Define unique user-agent #107

danDanV1 · 2018-07-03T04:44:07Z

The user agent for hstspreload requests is generic
user-agent: Go-http-client/2.0

Can this be set to something specific to identify the bot? This would enable server admins to whitelist the bot if necessary and distinquish from any otherbot using the go http library.

Can I suggest hstspreload client/2.0 ??

The text was updated successfully, but these errors were encountered:

lgarron · 2018-07-03T05:02:50Z

So far, we've tried to encourage configurations that did not depend on any feature of the client, especially things like the user agent or source IP. The HSTS preload list website has no promises (only requirements), and there are no guarantees any particular part of the system will remain the same in the future.

This would enable server admins to whitelist the bot if necessary and distinquish from any otherbot using the go http library.

It is safest helps if every (modern) browser and everyone connecting using other libraries (e.g. via the hstspreload commandline tool) gets the same responses with the same headers. In particular, a site will not end up on Mozilla's HSTS preload list unless their scanner is able to observe the header.

This also brings to mind the issue is that people copy-paste recommendations from others on the internet. If these "recommended" configurations have a specific user agent they can start sniffing, preloading issues could become very difficult to debug. (I try to track bad recommendations on the web and ask their owners to improve them, but this is a manual, imperfect process.)

For these reasons, I'm against tweaking the user agent. However, I'll let @nharper have final say about it.

lightswitch05 · 2018-07-23T19:33:59Z

In my case, having a custom user agent would have prevented the bot from being blacklisted. Being the default Go-http-client/1.1 and Go-http-client/2.0 was flagged as someone scrapping the site. Blocking based off user agent is a quick fix - although not a really great one. Anyways, It probably was a bot scrapping the site, but by blacklisting it, this was thrown under the bus as well

lgarron · 2018-08-20T07:15:58Z

@nharper, do you have an opinion about this either way?

nharper · 2018-08-20T17:33:41Z

I don't think the hstspreload tool needs to specify its own UA. In general, I don't like servers sniffing UA strings.

devonobrien · 2021-09-02T20:32:19Z

Reopening this issue as we now have a more compelling reason to reconsider custom UA strings.

The outbound scans used by hstspreload.org and the bulk updates to check for preloading eligibility have started to be blocked by several CDNs' spam/fraud detection. These CDNs only offer allowlisting by (User-Agent, ASN)-tuples, and they are understandably not a fan of allowlisting the default go UA string. While I agree that we do not want to encourage UA sniffing generally speaking, I don't think we have many other options here. Once we get a custom string, we still need to reach out to the affected CDNs to start the process of unblocking.

I'd not seen this discussion before filing #118 and tweaking the UA string to "user-agent: hsts-preload-bot" on a new branch, but I'm happy to settle on a more amenable custom string, if folks have a strong opinion on what it should be.

lgarron · 2021-09-02T20:37:09Z

Reopening this issue as we now have a more compelling reason to reconsider custom UA strings.

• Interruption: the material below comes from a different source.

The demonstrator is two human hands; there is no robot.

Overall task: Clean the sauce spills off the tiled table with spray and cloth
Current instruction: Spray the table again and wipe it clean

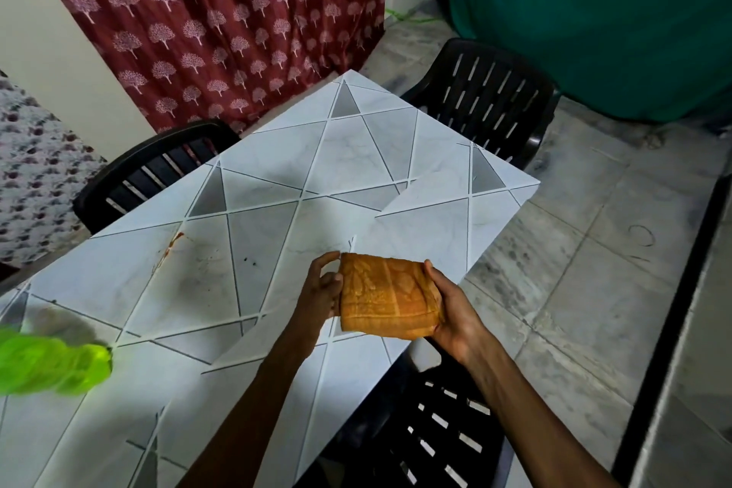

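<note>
A folded orange cloth (pixel 386 297) hangs above the near right part of the tiled table (pixel 301 170). My left hand (pixel 319 289) pinches its left edge, and my right hand (pixel 449 309) grips its right side from beneath. A reddish-brown sauce streak (pixel 168 250) and a few dark specks (pixel 249 260) mark the tiles to the left of my hands. At the left edge of the table lies a bright green spray bottle (pixel 51 364), blurred and partly cut off by the frame.
Black plastic chairs stand around the table: one at the far left (pixel 146 170), one at the far right (pixel 487 99), one just below my arms (pixel 439 428). A red patterned curtain (pixel 206 20) and a green cloth (pixel 594 12) hang behind. Marble floor (pixel 594 269) lies to the right.
</note>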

I think now's a good time!

This has turned int something people ask for more regularly.

We could still discourage UA detection by scanning using the default user agent first, and e.g. redoing the whole scan using the custom UA if there is a relevant failure.

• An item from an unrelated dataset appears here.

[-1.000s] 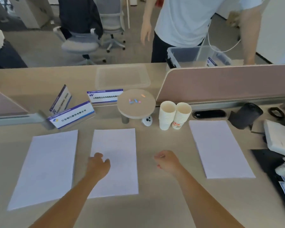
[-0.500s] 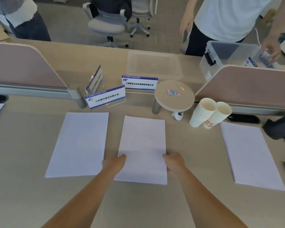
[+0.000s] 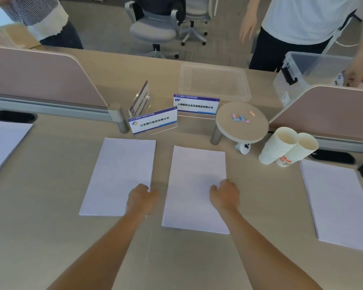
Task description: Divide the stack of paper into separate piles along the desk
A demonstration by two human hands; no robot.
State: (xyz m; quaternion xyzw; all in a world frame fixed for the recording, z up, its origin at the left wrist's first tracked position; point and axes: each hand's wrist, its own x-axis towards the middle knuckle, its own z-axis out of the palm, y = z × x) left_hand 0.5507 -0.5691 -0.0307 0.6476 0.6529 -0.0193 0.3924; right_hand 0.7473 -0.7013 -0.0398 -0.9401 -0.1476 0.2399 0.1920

nharper · 2021-09-02T21:14:42Z

If we want to change the UA string from the default golang string, we could also consider scanning using a few common UA strings from browsers. This way the behavior observed by the probe would more closely match what browsers would see in the real world.

lgarron · 2021-09-02T21:25:30Z

If we want to change the UA string from the default golang string, we could also consider scanning using a few common UA strings from browsers. This way the behavior observed by the probe would more closely match what browsers would see in the real world.

Sounds like a good idea! Maybe also include things like curl, which benefits more from dynamic HSTS than actual browsers (who have preload lists)? :-D

jdeblasio · 2021-09-02T22:46:08Z

From my perspective, scanning multiple times with multiple UAs feels a little silly to me. The number one reason to scan at all is to ensure that the site has authorized preloading. As long as that works with any UA, I'm comfortable saying that we're authorized. Conversely, scanning n times adds a bunch of additional complexity. Besides the obvious code complexity, there's also more legwork for maintainers when the emails with harder-to-debug failures start rolling in.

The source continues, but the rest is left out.